## Perceptron 

*Perceptron* is a supervised learning algorithm for binary classifiers. It is supervised because we can train this algorithm from a training dataset and test it out on the testing data. It gives results in a linear function. Perceptrons are just a single layer Neural Network. If we add many perceptrons taking care of different functionalities, we can create a multi layer Perceptron. In the early days, it was difficult to classify some problems in as a linear function. So they were not considered as a serious solution to Artificial Intelligence. But, when people experimented with adding more layers to the perceptron, they found that problems which cannot be classified as a linear function, can now be solved. One example of this is the **XOR** solution. This XOR problem cannot be implemented in a single layer of perceptron as the results are not linearly separable. Therefore, people tried to implement multi-layer perceptron which got the required result. Hence, it was the advent of Perceptron and Artificial Intelligence.

In this algorithm, we create a feature function. This function takes features from the image according to the function specified. *For our implementation*, we ask the user to input the number of grids they want to compute on. In general, if the grid size is greater than or equal to 3\*3, the accuracy is higher. Also, we take input from the user the dataset to run these algorithms on. Users can enter **FACE** or **DIGIT** to run the algorithm on face or digit datasets respectively.

Initially, we take random weights for features of each label and compute the score of feature of a class(for digits, 6 or 9 & for face, face or no face). It can be mathematically be written as $score(f,y) = \sum_i f_i w_i^y$. This equation means we calculate the score for feature vector *f* for a particular class *y* which equals to sum of the multiplication of all the features vectors with its weight of its class. 

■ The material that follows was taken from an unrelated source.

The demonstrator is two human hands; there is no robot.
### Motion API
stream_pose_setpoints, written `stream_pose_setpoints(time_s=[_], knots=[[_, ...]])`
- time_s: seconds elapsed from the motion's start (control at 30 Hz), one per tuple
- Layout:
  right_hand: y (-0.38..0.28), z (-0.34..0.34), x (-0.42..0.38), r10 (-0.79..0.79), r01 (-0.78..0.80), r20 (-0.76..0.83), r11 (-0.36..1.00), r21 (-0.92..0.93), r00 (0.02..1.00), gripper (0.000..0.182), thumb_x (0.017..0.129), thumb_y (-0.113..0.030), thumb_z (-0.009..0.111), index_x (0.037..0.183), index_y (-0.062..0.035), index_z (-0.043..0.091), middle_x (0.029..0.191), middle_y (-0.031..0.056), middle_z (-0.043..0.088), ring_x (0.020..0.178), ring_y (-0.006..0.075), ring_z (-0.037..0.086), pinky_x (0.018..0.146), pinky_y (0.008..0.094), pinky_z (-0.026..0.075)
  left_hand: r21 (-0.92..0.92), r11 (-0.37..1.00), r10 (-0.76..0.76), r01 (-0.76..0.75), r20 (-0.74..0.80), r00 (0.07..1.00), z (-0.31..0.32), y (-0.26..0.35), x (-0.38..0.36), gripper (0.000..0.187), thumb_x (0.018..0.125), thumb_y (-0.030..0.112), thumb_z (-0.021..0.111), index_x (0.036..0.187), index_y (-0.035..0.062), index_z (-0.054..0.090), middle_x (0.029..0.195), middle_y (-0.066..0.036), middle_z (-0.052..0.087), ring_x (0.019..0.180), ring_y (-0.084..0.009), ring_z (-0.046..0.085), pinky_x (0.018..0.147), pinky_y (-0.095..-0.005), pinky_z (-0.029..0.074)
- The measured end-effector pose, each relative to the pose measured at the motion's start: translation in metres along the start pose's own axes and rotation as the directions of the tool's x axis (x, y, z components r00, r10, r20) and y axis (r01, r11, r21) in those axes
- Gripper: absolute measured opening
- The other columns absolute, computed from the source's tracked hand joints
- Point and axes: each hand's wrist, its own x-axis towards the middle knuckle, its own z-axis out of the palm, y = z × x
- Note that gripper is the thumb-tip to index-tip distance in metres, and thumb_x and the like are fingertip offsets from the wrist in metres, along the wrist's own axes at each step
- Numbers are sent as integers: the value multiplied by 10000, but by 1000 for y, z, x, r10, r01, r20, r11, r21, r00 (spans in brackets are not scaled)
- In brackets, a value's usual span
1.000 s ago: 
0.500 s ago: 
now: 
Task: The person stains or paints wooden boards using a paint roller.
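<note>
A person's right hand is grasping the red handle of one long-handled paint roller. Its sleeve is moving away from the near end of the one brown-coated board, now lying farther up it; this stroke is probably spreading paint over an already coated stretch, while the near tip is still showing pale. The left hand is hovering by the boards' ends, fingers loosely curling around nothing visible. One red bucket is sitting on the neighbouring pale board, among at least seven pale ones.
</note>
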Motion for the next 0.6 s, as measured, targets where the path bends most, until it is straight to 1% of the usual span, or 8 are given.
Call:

We update the weights by calculating the maximum of the the score it gives for a label from the individual features. We can write it as $ y^{*} = arg max score(f,y^{**}) $ . Then after computing each feature and checking for the actual label, we predict if the result is accurate. For example, if the label is *6*, and we get a prediction of *9*, then, in this case, we decrease the values of weights for the label 9 as $w^9 = w^9 - f$ where f is some predefined value which we will subtract from the current weight. But for the weights of 6, we will add f to its current weight as $w^6 = w^6 + f$. Finally, the perceptron algorithm would tune the weight according to the actual label during the training and try to get the accurate result in the testing data.

**Advantages**
- Perceptrons have the ability to learn themselves the complex relationships and patterns in the dataset.
- We can have any type of input. It does not restrict to use any one datatype as inputs.
- If we have a single layer of perceptron, then the training is very quick.
- Is really accurate for image processing and character recognition.

**Disadvantages**
- A single layer of perceptron cannot train a problem whose solution is a non-linear function.
- Multi layer perceptron takes more time to train.
- Difficult optimization if we have a lot of local minima/maxima.

In [8]:
import numpy as np


class PerceptronClassifier:
    def __init__(self, FEATURES, LABELS):
        self.SHAPE = (LABELS, FEATURES + 1)  # The +1 is for our w0 weight.
        self.weightMatrix = np.zeros(self.SHAPE)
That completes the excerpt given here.